Они мало разговаривали и только о безотносительных вещах: уходе за садом и что они надеялись вырастить в будущем, все ли фруктовые деревья будут плодоносить в этом году и какие из них нуждаются в подрезке. Все это говорилось, только чтобы не молчать, и никто не пытался делать вид, словно все в порядке. Шарлотта, подобно Питту, хорошо знала, что горе излечивается только временем, часто очень долгим. Мешать боли, пытаясь отвлечь от нее, значило только ее усиливать. Это было бы все равно что отрицать важность события, притворяться, будто утрата незначительна.
Мэтью рано ушел спать, оставив Шарлотту и Питта в зелено-белой общей комнате.
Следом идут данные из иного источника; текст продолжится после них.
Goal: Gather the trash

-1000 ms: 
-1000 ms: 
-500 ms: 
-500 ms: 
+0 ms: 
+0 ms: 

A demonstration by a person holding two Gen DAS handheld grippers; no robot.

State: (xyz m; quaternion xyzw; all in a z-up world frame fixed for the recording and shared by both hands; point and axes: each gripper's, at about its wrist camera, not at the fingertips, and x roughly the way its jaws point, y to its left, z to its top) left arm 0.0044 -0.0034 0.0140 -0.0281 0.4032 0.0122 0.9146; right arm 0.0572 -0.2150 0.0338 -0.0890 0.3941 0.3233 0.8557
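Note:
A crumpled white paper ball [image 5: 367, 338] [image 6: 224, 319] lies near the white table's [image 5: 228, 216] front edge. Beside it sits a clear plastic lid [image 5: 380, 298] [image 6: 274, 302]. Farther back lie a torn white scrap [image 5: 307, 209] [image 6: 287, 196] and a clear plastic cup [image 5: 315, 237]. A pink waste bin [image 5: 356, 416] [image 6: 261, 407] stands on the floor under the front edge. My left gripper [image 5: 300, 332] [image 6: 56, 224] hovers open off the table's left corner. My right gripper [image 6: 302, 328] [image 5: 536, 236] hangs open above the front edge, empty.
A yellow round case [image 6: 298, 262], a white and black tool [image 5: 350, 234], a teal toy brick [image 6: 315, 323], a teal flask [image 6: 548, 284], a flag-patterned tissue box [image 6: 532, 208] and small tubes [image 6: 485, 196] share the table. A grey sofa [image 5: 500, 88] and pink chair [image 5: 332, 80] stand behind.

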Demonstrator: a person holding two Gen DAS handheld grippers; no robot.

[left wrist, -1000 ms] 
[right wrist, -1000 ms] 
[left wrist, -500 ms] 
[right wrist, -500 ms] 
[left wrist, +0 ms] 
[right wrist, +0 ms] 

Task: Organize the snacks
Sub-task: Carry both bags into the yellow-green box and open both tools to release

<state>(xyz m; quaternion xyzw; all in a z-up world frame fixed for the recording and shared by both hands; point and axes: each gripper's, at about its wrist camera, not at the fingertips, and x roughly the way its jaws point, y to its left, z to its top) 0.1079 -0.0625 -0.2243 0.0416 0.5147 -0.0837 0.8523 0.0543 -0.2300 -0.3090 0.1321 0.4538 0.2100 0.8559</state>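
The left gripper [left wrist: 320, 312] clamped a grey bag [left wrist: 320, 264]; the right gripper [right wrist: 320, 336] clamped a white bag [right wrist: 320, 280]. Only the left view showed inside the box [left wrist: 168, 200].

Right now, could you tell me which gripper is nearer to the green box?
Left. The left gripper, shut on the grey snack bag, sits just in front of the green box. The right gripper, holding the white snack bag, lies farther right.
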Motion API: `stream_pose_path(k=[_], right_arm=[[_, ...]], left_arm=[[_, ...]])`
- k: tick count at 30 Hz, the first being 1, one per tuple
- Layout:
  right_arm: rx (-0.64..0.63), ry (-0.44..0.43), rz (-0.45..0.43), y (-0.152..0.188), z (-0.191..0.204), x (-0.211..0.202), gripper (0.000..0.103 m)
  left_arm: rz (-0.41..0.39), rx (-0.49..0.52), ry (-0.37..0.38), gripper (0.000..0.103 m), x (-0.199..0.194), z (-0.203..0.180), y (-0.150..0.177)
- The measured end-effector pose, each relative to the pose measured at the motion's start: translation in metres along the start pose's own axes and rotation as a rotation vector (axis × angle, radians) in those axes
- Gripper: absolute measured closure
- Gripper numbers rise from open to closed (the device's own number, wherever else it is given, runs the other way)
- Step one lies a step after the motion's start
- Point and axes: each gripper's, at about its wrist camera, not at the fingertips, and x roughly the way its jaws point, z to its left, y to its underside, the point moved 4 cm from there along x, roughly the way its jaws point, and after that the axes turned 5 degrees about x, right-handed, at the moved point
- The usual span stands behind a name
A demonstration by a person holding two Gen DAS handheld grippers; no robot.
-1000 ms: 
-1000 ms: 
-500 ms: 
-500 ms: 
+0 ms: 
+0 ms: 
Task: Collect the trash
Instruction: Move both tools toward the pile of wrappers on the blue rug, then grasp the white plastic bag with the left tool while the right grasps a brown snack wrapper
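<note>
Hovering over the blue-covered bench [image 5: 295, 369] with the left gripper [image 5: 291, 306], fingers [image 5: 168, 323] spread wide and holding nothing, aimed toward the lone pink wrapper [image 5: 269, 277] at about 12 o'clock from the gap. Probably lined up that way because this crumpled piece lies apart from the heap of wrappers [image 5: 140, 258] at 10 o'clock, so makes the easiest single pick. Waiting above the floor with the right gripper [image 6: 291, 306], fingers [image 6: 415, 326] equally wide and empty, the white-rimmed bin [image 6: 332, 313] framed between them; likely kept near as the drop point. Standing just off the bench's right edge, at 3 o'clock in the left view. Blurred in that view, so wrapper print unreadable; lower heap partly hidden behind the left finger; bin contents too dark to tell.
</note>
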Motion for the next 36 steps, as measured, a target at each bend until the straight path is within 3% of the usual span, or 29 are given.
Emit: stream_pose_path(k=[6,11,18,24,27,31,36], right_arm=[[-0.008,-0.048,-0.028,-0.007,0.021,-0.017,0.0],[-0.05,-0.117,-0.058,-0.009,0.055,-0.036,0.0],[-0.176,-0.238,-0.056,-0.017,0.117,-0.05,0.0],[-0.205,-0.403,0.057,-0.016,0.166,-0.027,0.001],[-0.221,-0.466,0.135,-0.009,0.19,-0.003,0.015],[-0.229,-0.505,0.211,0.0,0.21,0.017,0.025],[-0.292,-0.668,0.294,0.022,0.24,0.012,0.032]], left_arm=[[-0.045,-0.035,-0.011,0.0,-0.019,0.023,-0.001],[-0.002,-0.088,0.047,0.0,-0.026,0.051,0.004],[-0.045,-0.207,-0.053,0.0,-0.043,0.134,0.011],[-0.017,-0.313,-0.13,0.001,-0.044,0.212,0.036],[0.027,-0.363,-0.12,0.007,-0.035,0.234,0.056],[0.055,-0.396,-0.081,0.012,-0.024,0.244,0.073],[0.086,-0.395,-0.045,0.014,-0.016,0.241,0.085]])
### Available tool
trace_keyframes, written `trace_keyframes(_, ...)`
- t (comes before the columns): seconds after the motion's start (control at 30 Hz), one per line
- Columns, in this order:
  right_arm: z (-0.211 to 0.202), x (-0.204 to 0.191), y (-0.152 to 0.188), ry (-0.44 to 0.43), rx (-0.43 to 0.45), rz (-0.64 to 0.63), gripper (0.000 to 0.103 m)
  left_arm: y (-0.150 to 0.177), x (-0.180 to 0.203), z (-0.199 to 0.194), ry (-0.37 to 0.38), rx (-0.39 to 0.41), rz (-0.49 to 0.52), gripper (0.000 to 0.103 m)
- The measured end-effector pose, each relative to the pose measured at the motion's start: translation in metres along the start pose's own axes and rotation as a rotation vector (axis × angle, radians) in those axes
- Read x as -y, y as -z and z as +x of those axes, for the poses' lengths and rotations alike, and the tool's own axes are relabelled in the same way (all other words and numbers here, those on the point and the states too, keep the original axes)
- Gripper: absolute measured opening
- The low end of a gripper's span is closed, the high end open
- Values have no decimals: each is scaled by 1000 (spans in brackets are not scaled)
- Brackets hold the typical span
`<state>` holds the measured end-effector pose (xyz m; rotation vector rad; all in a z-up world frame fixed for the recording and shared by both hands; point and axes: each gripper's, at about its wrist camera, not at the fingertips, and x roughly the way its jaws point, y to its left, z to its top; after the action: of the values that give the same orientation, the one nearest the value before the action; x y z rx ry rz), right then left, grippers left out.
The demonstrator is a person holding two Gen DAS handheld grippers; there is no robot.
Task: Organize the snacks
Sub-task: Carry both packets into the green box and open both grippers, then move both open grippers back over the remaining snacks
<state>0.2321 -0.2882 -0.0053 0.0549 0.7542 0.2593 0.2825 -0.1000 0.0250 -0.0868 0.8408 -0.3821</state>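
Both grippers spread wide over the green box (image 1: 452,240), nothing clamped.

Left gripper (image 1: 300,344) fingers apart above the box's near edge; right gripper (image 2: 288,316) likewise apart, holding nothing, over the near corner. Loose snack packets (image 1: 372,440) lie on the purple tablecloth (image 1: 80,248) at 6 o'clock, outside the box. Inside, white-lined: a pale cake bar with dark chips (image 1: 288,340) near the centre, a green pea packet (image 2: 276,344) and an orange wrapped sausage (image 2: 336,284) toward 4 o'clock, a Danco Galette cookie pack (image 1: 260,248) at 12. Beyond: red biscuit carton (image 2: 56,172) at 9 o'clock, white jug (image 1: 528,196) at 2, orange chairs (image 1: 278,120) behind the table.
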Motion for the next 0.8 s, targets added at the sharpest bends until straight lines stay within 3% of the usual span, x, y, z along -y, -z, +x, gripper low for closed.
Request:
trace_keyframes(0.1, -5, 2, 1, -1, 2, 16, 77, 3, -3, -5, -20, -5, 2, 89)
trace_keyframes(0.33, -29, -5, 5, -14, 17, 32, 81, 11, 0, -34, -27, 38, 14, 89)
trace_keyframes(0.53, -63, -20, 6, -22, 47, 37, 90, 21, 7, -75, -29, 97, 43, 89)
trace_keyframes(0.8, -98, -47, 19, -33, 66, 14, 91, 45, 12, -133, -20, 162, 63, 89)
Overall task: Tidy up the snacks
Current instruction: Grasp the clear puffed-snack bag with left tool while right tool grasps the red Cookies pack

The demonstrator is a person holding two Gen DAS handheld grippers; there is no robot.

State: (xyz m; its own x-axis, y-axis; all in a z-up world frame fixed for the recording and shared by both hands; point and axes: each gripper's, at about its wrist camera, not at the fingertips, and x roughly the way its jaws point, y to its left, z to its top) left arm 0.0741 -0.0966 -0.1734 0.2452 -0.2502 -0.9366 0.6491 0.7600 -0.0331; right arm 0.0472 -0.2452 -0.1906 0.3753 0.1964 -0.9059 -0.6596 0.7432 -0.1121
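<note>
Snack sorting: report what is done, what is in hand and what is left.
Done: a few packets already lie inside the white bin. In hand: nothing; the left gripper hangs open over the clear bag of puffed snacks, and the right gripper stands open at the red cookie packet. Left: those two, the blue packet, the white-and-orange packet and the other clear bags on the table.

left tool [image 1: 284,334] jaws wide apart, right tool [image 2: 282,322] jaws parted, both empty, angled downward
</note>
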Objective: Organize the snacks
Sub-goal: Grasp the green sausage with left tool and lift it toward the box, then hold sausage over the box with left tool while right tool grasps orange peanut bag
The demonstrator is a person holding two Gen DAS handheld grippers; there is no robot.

Назвать ее гостиной было бы претенциозно, но она была достаточно хороша и удобна, чтобы оправдать и такое название.
– Что он имел в виду? – спросила она, как только Мэтью удалился достаточно высоко, чтобы ее не слышать. – Что подозрительного в смерти сэра Артура?
Медленно и с большим трудом, подбирая нужные слова, Томас рассказал ей все, о чем поведал Мэтью: о сэре Артуре и об «Узком круге», о предупреждениях, которые, по его мнению, они делали, и, наконец, о смерти от опийной настойки в клубе «Мортон».
Шарлотта слушала, не отводя глаз и не перебивая. Интересно, подумал Питт, читает ли она у него на лице горе и вину так же ясно, как он сам их чувствовал. Он не был уверен, что хочет, чтобы она так легко их читала. Конечно, необходимость прятать подобные чувства всегда вызывает ощущение горького одиночества, но Питту не хотелось, чтобы жена сочла его бездушным человеком, которым он сейчас себя ощущал. Томас столько лет не вспоминал о былой доброте обитателей усадьбы и так долго не навещал их, а теперь все, чем он мог воздать за эту былую доброту, – стремление очистить имя сэра Артура от порочащих слухов, которых тот совершенно не заслужил.
Если Шарлотта и распознала его глубинные ощущения, то ничем этого не выдала. Она могла быть иногда дико бестактной, но если кого-нибудь любила, ее преданность была настолько велика, что она могла сохранить любую тайну и воздержаться от высказываний и суждений, как мало кто еще на свете.
– Из всех людей он бы, наверное, последним прибегнул к лаудануму, – честно сказал Питт. – Но даже если он употреблял его по какой-то неизвестной нам причине, я все равно не позволю им утверждать, будто он был в маразме. Это… это недостойно его.